Trudno się dziwić twórcom, że skupiając się na historii młodej dziewczyny, chcą poruszać tematy istotne dla każdej młodej osoby – takie jak związki, miłość czy potrzeba akceptacji.

Czytaj też: Premiera roku w świecie gier. Czy "The Last of Us 2" to najlepszy sequel w historii? Rywale są mocni

Niestety gracze nie są w stanie się z tym pogodzić. Wielu z nich uznało, że pokazywanie seksualności Ellie to próba zmuszenia ich do patrzenia na coś w ich przekonaniu odrażającego – na związek dwóch kochających się kobiet.
Obecność osób LGBTQ+ w grach to żadna nowość. Wystarczy wymienić takie serie jak "Mass Effect" czy "Dragon Age", w których gracze mogli wchodzić w relacje homoseksualne. Postacie LGBT pojawiały się również w serii "Borderlands", a w 2009 roku Rockstar stworzyło jeden z najbardziej lubianych dodatków w historii serii gier GTA – "Ballad of Gay Tony".

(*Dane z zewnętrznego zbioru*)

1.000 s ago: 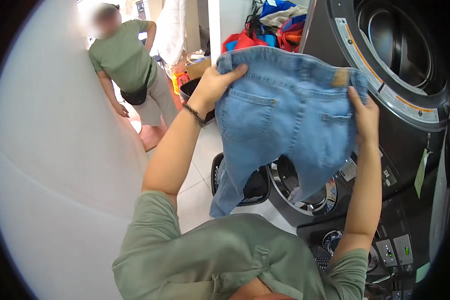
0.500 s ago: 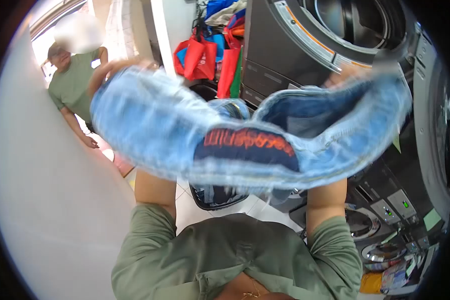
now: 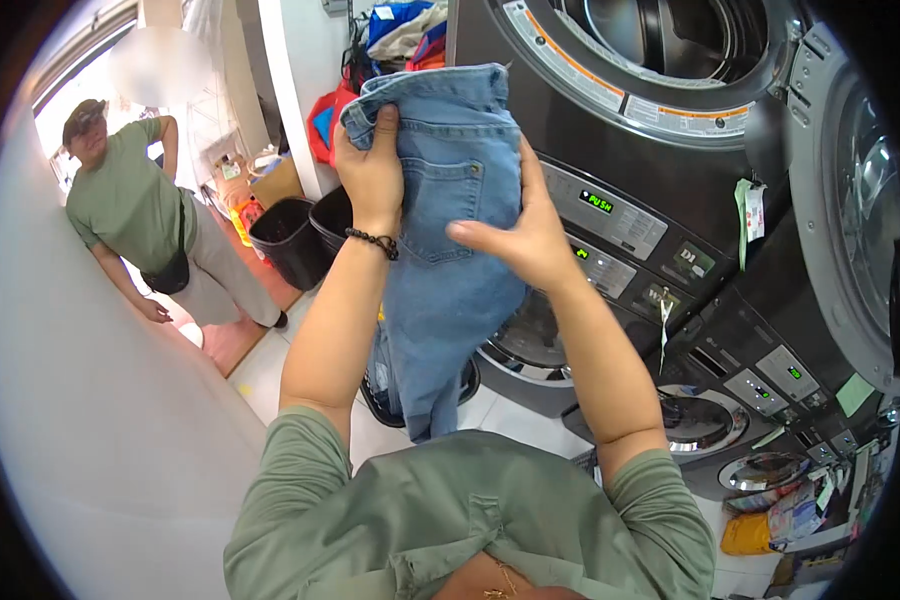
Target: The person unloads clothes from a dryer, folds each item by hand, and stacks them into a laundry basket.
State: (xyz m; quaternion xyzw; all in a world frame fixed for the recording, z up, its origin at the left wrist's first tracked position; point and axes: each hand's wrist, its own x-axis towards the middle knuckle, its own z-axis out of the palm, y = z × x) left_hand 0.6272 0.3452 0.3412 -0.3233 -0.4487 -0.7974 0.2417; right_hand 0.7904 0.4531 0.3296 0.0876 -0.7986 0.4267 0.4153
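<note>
Light blue jeans (image 3: 445, 290) hang in front of me, doubled lengthwise, with a back pocket facing me and the legs hanging down. My left hand (image 3: 375, 170) grips them at the upper left near the waistband, thumb on the denim and a dark bead bracelet at the wrist. At the right edge, my right hand (image 3: 530, 235) has its thumb across the front by the pocket, while most of its fingers are hidden behind the cloth. Below the jeans, a black laundry basket (image 3: 470, 385) is partly covered by them.
A dryer (image 3: 660, 60) has its round door (image 3: 855, 200) swung out at the right. Lower machines (image 3: 700, 420) line that side. Black bins (image 3: 290, 245) stand at the left, near another person (image 3: 135, 190). Colourful bags (image 3: 410, 30) hang behind the jeans.
The jeans went from spread wide by the waistband, label showing, to folded narrow and hanging upright. Both hands came inward, closer together. The view shifted slightly.
</note>
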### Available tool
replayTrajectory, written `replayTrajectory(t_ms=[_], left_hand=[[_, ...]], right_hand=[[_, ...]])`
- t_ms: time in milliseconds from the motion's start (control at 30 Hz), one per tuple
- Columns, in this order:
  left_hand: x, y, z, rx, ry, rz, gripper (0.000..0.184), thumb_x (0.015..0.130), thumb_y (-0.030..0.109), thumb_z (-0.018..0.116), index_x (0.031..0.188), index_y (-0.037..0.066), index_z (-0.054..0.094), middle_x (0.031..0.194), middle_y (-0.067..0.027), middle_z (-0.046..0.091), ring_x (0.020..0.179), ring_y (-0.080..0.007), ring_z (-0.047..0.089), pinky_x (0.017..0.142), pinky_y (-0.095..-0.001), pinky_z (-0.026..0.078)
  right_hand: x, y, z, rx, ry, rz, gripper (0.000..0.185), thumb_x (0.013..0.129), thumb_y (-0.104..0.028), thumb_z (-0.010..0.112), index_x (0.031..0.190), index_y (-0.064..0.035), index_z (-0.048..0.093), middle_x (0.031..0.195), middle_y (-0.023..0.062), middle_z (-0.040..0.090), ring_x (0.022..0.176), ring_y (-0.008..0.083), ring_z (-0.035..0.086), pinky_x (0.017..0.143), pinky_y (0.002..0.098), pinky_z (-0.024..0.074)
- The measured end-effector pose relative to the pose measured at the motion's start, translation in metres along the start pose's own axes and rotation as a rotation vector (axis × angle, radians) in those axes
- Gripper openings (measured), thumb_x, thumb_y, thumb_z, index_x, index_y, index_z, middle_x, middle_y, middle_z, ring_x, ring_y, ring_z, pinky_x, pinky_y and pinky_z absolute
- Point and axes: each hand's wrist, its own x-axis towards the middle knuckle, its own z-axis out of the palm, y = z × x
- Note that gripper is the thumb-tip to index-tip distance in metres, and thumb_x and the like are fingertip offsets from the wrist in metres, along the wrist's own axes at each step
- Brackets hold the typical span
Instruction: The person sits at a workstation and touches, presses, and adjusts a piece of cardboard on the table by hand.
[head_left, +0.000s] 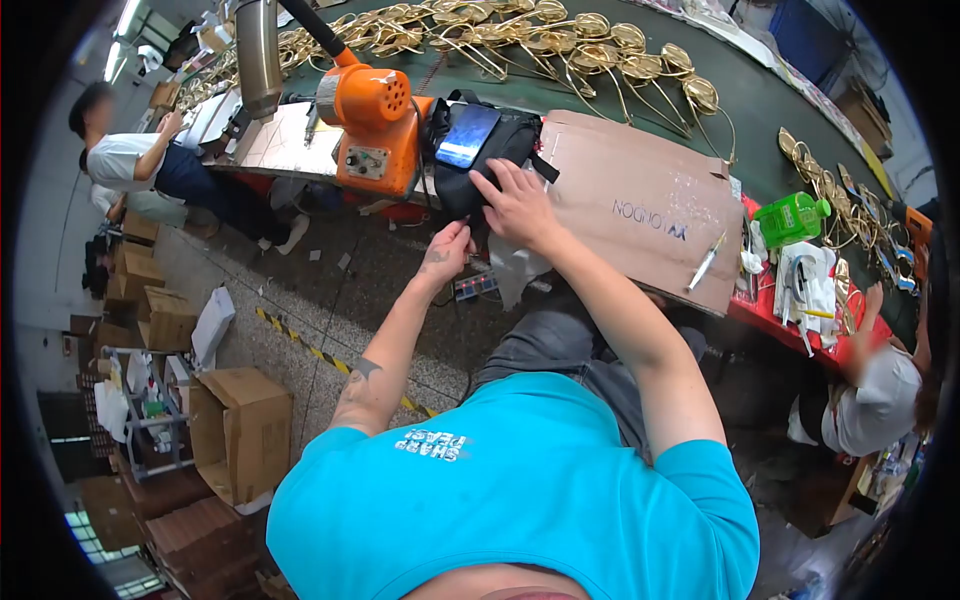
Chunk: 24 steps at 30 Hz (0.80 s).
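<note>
A black bag [458,192] lies at the table's near edge, beside an orange machine. On top of it rests a smartphone [467,137] with a lit or reflecting screen. My right hand [516,203] is spread over the bag's near right side, its fingers extended and pressed on the fabric. At the bag's lower edge, my left hand [449,247] is closed in a pinch; the small part between the fingertips is too small to make out.
An orange machine [376,130] stands left of the bag. Flat cardboard [640,205] covers the table to the right, with a pen-like tool [706,262] on it. Beyond are a green bottle [792,219] and gold metal frames [590,55]. Other people [130,155] work at both sides.
</note>
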Motion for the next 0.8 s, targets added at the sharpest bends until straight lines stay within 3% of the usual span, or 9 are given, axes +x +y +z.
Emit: replayTrajectory(t_ms=[33,67,200,233,367,567,800], left_hand=[[-0.003,0.004,0.002,-0.018,0.028,-0.039,0.031,0.101,0.013,0.053,0.127,0.0,0.065,0.085,-0.0044,0.065,0.067,-0.0116,0.052,0.062,-0.0257,0.042],[-0.003,0.003,0.004,-0.015,0.03,-0.041,0.031,0.101,0.013,0.053,0.127,0.0,0.065,0.085,-0.0044,0.065,0.067,-0.0116,0.052,0.062,-0.0257,0.042],[0.007,0.003,0.004,0.299,0.121,0.079,0.024,0.099,0.017,0.057,0.111,0.002,0.07,0.084,-0.0063,0.065,0.068,-0.0183,0.058,0.061,-0.032,0.047],[0.011,0.011,0.0,0.305,0.127,0.093,0.024,0.099,0.017,0.057,0.111,0.002,0.07,0.084,-0.0063,0.065,0.068,-0.0183,0.058,0.061,-0.032,0.047],[0.021,0.035,-0.013,0.912,0.535,0.877,0.02,0.097,0.02,0.061,0.102,0.003,0.071,0.085,-0.0088,0.068,0.069,-0.0251,0.061,0.065,-0.0353,0.05],[0.055,0.069,-0.005,0.809,0.42,0.832,0.019,0.095,0.022,0.065,0.1,0.004,0.07,0.087,-0.0108,0.07,0.073,-0.0305,0.063,0.068,-0.0382,0.052],[0.022,0.031,0.001,0.698,0.356,0.53,0.021,0.097,0.023,0.064,0.103,0.004,0.071,0.089,-0.0098,0.07,0.075,-0.0279,0.064,0.07,-0.0367,0.052]], right_hand=[[0.002,0.0,-0.001,-0.063,0.078,-0.138,0.066,0.083,-0.025,0.069,0.146,-0.0161,0.051,0.149,0.0134,0.051,0.132,0.0355,0.055,0.099,0.0454,0.0475],[0.0,0.002,0.001,-0.059,0.078,-0.136,0.066,0.083,-0.025,0.069,0.146,-0.0161,0.051,0.149,0.0134,0.051,0.132,0.0355,0.055,0.099,0.0454,0.0475],[-0.003,0.018,0.01,-0.044,-0.092,-0.092,0.075,0.079,-0.03,0.073,0.148,-0.0162,0.049,0.161,0.0121,0.038,0.151,0.0331,0.032,0.116,0.0458,0.0337],[0.001,0.02,0.011,-0.045,-0.077,-0.098,0.075,0.079,-0.03,0.073,0.148,-0.0162,0.049,0.161,0.0121,0.038,0.151,0.0331,0.032,0.116,0.0458,0.0337],[-0.011,0.015,0.012,-0.047,-0.102,-0.042,0.08,0.078,-0.033,0.074,0.152,-0.0165,0.046,0.164,0.0126,0.034,0.153,0.0328,0.03,0.117,0.0465,0.0342],[-0.011,0.018,0.011,-0.057,-0.082,-0.035,0.081,0.079,-0.032,0.073,0.153,-0.0177,0.044,0.166,0.0109,0.033,0.155,0.0289,0.028,0.114,0.0431,0.0346],[-0.015,0.02,0.015,-0.051,-0.148,-0.027,0.084,0.081,-0.033,0.071,0.157,-0.0171,0.039,0.169,0.0129,0.026,0.157,0.0322,0.023,0.119,0.0459,0.0322]])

Dodajmy do tego dziesiątki postaci, których seksualność, wprawdzie nieoficjalnie, była bardzo mocno sugerowana w takich tytułach jak choćby "Assasin’s Creed". Podobnie wyglądała sytuacja nowej odsłony przygód Lary Croft. Twórcy chcieli jednoznacznie zasugerować seksualność bohaterki serii "Tomb Raider", ale wydawca nie godził się na to, aby Lara została zaprezentowana jako lesbijka. Powód? Obawa przed reakcją graczy.

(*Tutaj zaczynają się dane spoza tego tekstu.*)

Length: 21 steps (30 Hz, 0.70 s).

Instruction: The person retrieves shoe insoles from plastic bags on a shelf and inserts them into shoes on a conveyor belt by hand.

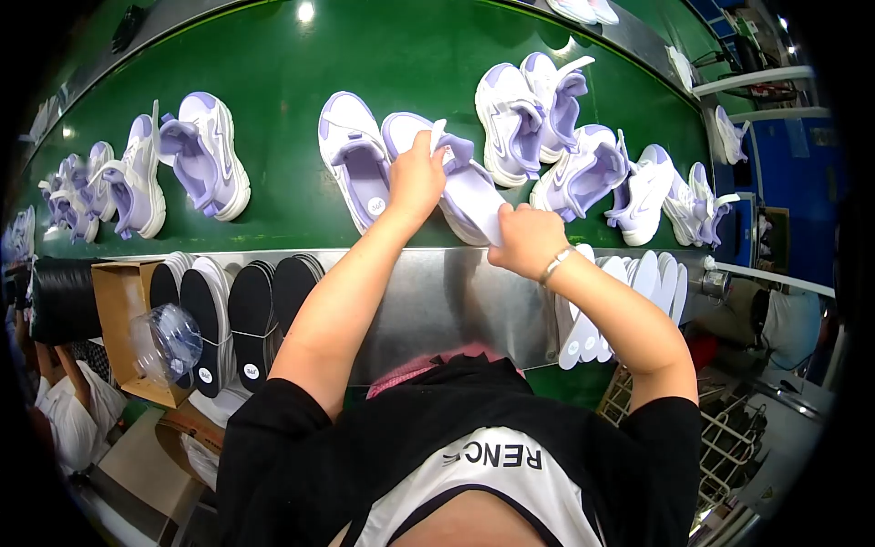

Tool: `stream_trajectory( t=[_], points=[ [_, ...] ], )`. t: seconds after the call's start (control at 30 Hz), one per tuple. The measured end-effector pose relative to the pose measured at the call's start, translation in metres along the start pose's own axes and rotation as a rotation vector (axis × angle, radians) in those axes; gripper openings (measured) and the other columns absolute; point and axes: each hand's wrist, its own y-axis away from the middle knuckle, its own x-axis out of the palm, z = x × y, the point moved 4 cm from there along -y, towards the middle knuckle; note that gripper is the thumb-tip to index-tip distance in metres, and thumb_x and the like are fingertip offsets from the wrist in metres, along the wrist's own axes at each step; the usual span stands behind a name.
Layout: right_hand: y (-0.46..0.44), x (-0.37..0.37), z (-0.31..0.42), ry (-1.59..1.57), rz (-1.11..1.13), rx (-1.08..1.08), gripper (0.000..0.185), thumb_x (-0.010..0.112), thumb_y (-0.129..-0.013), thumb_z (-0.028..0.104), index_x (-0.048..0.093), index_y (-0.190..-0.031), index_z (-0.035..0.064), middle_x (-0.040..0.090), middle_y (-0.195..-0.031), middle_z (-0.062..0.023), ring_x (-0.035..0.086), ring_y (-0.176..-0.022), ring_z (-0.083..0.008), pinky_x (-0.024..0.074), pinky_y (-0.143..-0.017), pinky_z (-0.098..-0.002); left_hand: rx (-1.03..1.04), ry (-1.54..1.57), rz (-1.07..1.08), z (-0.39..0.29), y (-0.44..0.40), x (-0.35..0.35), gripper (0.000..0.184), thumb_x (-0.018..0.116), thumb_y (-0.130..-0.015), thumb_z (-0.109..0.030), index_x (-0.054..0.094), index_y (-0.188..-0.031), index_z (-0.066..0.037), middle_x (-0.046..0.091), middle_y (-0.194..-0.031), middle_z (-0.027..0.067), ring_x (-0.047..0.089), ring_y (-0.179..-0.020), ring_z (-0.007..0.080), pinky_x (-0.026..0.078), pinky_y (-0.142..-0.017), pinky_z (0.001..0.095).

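In the head view, a white and lilac sneaker (408, 128) lies on the green work surface, its toe pointing away from me. My left hand (417, 182) is closed on this sneaker at its tongue and strap, holding the opening apart. My right hand (529, 241) pinches the heel end of a pale insole (476, 205), whose front part is inside the sneaker. Touching it on the left is a second sneaker (351, 150), with an insole bearing a round label inside. My fingers partly hide the sneaker's opening.
More sneakers stand on the green surface (283, 64), at left (202, 155) and right (510, 123). Along the metal ledge (428, 301) are bundled black insoles (251, 314), a cardboard box (123, 292) and white insoles (645, 283). A wire rack (725, 428) is at lower right; people are at both sides.
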Motion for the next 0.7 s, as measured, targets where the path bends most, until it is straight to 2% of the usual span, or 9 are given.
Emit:
stream_trajectory(
  t=[0.07, 0.13, 0.2, 0.3, 0.4, 0.47, 0.53, 0.6, 0.7],
  points=[
    [-0.002, 0.002, -0.002, -0.045, 0.105, 0.017, 0.022, 0.053, -0.067, 0.014, 0.057, -0.085, 0.0034, 0.057, -0.077, -0.0144, 0.057, -0.068, -0.0256, 0.0472, -0.06, -0.0346, -0.008, 0.004, -0.001, -0.001, 0.0, -0.001, 0.019, 0.051, -0.077, -0.015, 0.046, -0.091, -0.004, 0.056, -0.068, 0.0203, 0.054, -0.066, 0.0382, 0.041, -0.058, 0.0448],
    [-0.013, 0.003, 0.01, -0.047, -0.094, -0.173, 0.014, 0.053, -0.066, 0.013, 0.06, -0.073, 0.0031, 0.057, -0.073, -0.0135, 0.058, -0.068, -0.0267, 0.0474, -0.059, -0.0341, -0.012, 0.0, 0.003, -0.003, 0.002, -0.002, 0.019, 0.051, -0.077, -0.015, 0.046, -0.091, -0.004, 0.056, -0.068, 0.0204, 0.054, -0.066, 0.0383, 0.041, -0.058, 0.0448],
    [-0.037, 0.019, 0.019, -0.042, -0.17, -0.205, 0.011, 0.052, -0.066, 0.012, 0.06, -0.065, 0.0037, 0.057, -0.072, -0.0139, 0.058, -0.068, -0.027, 0.0475, -0.059, -0.0338, -0.036, 0.012, 0.014, -0.004, 0.003, -0.005, 0.02, 0.052, -0.077, -0.015, 0.045, -0.092, -0.004, 0.056, -0.068, 0.0207, 0.054, -0.066, 0.0384, 0.041, -0.058, 0.0444],
    [-0.07, 0.04, 0.022, -0.106, -0.087, -0.191, 0.012, 0.05, -0.067, 0.01, 0.061, -0.068, 0.0035, 0.059, -0.078, -0.0146, 0.058, -0.073, -0.0268, 0.0475, -0.061, -0.0351, -0.024, 0.042, -0.011, -0.002, 0.005, -0.005, 0.02, 0.052, -0.077, -0.015, 0.046, -0.092, -0.004, 0.056, -0.068, 0.0208, 0.054, -0.066, 0.0382, 0.041, -0.058, 0.0441],
    [-0.085, 0.054, 0.019, -0.159, 0.154, -0.119, 0.016, 0.049, -0.069, 0.01, 0.061, -0.074, 0.0023, 0.059, -0.087, -0.0163, 0.057, -0.082, -0.0273, 0.0464, -0.068, -0.0361, -0.02, 0.103, -0.01, -0.001, 0.005, -0.004, 0.019, 0.052, -0.077, -0.014, 0.046, -0.092, -0.004, 0.056, -0.068, 0.0208, 0.054, -0.066, 0.0381, 0.041, -0.058, 0.0438],
    [-0.089, 0.056, 0.018, -0.172, 0.241, -0.18, 0.022, 0.05, -0.069, 0.014, 0.062, -0.083, 0.0017, 0.056, -0.091, -0.023, 0.056, -0.083, -0.0317, 0.0445, -0.073, -0.0373, -0.043, 0.077, 0.016, -0.004, 0.004, -0.002, 0.02, 0.052, -0.076, -0.015, 0.047, -0.092, -0.004, 0.056, -0.068, 0.0209, 0.054, -0.067, 0.038, 0.041, -0.058, 0.0437],
    [-0.099, 0.062, 0.019, -0.096, 0.353, -0.077, 0.027, 0.049, -0.07, 0.013, 0.06, -0.093, 0.0016, 0.054, -0.098, -0.0239, 0.054, -0.092, -0.0311, 0.0419, -0.08, -0.0358, 0.02, 0.053, -0.032, -0.003, 0.001, -0.001, 0.021, 0.052, -0.077, -0.016, 0.047, -0.092, -0.003, 0.056, -0.069, 0.0207, 0.054, -0.067, 0.0379, 0.041, -0.058, 0.0436],
    [-0.105, 0.07, 0.026, 0.072, 0.472, -0.273, 0.031, 0.05, -0.069, 0.011, 0.058, -0.097, 0.0003, 0.053, -0.101, -0.0226, 0.051, -0.097, -0.0311, 0.0403, -0.083, -0.0351, 0.018, 0.034, -0.029, -0.001, 0.001, -0.002, 0.021, 0.052, -0.077, -0.016, 0.047, -0.092, -0.003, 0.057, -0.069, 0.0206, 0.055, -0.067, 0.0377, 0.042, -0.058, 0.0436],
    [-0.106, 0.071, 0.022, 0.013, 0.514, -0.291, 0.03, 0.05, -0.069, 0.012, 0.058, -0.096, -0.0008, 0.054, -0.101, -0.0204, 0.05, -0.099, -0.0325, 0.0388, -0.085, -0.0358, -0.022, 0.037, 0.014, -0.001, 0.001, -0.001, 0.02, 0.051, -0.077, -0.016, 0.047, -0.091, -0.003, 0.056, -0.069, 0.0207, 0.055, -0.067, 0.0378, 0.042, -0.058, 0.0438]
  ],
)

Deweloperzy wielokrotnie musieli bronić się przed atakami fanów, którzy nie chcieli przyjąć do wiadomości, że bohaterowie gier mogą mieć inną orientację seksualną niż gracze. W sieci bez trudu można było natknąć się na opinie wielu zirytowanych fanów, którzy sugerowali, że chociażby Shepard z "Mass Effect" powinien być heteroseksualny. Co ciekawe nikt nie miał problemu z tym że Shepard uprawiał seks z przedstawicielami obcych ras.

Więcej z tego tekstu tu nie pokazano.